Search the records below for the word "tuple" and show every line where it occurs.

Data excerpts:

╔══

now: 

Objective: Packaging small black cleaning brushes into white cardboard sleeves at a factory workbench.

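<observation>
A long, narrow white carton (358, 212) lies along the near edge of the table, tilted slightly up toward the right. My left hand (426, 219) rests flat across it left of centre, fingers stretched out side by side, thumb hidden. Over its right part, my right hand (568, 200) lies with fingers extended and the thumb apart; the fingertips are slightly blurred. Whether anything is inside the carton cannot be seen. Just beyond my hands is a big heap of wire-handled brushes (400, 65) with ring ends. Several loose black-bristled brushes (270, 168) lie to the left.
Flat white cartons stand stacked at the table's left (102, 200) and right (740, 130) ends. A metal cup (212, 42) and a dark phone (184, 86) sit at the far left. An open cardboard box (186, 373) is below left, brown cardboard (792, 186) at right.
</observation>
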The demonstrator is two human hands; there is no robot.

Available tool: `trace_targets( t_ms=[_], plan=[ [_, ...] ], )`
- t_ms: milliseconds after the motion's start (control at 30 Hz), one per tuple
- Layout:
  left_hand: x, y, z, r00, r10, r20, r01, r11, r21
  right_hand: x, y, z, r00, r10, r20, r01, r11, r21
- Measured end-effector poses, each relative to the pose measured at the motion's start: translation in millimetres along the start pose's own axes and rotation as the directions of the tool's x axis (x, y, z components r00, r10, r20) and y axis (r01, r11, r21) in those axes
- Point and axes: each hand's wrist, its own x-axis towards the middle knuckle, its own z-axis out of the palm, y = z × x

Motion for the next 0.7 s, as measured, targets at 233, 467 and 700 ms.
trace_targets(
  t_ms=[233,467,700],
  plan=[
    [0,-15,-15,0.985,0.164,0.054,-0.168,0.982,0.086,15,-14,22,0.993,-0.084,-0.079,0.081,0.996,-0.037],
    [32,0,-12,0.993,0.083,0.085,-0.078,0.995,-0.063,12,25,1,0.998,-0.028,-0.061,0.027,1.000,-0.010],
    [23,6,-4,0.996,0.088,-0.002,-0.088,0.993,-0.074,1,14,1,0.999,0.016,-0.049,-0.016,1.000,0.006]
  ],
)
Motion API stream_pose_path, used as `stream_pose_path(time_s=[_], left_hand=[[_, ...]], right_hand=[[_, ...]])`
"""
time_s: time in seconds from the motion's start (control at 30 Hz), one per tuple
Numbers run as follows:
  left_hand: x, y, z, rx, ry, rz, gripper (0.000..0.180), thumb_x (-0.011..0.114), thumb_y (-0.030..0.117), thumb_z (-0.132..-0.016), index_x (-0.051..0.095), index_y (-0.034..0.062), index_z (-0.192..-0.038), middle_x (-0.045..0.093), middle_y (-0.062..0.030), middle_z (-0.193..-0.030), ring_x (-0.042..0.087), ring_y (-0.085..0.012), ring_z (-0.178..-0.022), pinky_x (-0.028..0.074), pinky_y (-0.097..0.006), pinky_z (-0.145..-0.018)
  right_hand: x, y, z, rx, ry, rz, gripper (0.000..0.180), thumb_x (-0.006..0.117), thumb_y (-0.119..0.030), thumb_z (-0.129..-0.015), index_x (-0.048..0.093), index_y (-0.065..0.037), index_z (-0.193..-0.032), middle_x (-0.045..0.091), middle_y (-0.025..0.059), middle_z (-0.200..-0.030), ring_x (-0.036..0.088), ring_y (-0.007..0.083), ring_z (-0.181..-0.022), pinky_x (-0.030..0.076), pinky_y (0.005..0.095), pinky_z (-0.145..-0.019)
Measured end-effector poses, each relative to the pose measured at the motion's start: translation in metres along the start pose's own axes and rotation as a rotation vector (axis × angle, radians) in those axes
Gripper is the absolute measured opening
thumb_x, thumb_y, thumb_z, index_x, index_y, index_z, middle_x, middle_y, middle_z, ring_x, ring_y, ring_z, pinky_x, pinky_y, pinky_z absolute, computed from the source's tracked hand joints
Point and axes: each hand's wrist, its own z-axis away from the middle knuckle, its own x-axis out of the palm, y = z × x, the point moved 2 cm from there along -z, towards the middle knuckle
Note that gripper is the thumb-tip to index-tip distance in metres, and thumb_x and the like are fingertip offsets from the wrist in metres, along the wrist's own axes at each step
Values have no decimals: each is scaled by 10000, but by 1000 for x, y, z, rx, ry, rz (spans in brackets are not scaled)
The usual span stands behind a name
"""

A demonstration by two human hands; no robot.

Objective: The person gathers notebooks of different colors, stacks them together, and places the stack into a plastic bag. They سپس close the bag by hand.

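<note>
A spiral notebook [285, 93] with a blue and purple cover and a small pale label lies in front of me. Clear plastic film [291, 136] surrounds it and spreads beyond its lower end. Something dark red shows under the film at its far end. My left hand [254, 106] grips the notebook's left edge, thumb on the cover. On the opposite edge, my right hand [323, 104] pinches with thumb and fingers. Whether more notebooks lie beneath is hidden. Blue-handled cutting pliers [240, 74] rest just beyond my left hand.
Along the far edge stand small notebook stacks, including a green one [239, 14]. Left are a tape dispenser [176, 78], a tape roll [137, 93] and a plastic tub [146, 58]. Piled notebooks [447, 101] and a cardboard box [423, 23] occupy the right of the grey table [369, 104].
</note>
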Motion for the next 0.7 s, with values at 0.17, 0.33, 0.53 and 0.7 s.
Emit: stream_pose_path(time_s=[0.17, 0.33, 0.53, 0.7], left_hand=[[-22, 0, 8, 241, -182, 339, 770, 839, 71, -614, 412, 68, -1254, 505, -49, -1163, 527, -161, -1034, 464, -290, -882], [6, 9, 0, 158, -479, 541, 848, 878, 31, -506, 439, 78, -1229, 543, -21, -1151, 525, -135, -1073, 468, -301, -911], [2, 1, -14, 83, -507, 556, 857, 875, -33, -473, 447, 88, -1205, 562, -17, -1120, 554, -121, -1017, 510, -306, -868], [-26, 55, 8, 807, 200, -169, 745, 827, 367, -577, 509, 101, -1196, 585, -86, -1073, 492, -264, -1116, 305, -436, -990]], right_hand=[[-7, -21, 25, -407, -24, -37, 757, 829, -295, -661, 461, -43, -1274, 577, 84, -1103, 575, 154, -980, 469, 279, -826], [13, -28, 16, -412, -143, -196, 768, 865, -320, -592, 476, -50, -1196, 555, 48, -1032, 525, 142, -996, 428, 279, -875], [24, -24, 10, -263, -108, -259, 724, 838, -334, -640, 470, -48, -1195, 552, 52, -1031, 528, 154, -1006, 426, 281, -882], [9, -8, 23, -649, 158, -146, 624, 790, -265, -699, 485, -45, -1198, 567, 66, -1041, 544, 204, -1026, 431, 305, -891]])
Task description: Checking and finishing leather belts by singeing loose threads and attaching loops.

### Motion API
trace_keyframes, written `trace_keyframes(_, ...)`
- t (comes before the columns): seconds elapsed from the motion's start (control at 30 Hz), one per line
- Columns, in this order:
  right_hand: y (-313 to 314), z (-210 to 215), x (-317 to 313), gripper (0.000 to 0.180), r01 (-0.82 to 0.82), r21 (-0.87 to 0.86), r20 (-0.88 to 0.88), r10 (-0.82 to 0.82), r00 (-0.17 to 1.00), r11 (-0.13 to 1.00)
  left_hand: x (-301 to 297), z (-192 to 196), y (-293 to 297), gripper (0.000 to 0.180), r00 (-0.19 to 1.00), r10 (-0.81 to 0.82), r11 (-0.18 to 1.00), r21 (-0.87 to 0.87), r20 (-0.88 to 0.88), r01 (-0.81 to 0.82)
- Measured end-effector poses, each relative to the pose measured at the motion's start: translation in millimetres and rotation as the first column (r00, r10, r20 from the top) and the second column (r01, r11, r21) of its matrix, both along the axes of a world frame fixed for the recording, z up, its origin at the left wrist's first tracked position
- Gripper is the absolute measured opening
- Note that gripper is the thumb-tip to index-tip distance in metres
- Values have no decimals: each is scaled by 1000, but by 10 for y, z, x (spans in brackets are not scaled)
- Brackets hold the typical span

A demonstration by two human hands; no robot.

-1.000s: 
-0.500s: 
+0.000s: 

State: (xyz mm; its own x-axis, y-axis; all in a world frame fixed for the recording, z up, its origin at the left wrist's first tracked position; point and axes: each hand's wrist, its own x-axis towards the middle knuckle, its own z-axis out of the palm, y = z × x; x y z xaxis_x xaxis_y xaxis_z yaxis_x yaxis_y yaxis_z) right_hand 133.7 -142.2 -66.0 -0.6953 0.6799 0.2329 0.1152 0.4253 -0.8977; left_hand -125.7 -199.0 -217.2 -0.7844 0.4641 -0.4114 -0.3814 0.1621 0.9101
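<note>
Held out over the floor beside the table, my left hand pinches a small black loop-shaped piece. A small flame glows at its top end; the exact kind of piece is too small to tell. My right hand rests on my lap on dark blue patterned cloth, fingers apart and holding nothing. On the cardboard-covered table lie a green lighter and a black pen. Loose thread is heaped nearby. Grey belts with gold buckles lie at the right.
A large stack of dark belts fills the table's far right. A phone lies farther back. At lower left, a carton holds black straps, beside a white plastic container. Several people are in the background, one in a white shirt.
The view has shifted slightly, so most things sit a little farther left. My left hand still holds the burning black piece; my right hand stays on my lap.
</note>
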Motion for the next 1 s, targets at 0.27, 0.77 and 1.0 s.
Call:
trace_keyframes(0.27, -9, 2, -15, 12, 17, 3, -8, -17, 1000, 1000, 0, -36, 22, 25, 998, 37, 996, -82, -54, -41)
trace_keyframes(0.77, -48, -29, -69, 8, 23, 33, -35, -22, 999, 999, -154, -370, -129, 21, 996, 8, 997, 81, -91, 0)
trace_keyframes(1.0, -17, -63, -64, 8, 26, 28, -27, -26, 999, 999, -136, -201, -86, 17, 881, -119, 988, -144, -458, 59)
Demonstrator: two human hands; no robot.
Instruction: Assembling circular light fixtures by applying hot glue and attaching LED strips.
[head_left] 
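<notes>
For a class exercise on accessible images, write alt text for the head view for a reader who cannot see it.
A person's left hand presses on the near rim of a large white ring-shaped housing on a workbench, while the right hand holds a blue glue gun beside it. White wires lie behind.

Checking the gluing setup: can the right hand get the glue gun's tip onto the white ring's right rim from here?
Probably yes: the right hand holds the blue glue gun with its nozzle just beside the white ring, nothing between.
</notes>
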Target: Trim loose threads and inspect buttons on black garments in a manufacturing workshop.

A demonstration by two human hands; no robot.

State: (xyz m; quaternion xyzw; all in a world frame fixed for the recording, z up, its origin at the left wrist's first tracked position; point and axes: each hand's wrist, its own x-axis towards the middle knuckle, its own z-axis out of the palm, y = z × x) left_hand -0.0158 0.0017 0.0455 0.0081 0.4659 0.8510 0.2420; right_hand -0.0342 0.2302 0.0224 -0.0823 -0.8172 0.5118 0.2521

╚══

SOLUTION TO THIS EXERCISE —
- t_ms: milliseconds after the motion's start (control at 30 Hz), one per tuple
time_s: time in seconds from the motion's start (control at 30 Hz), one per tuple

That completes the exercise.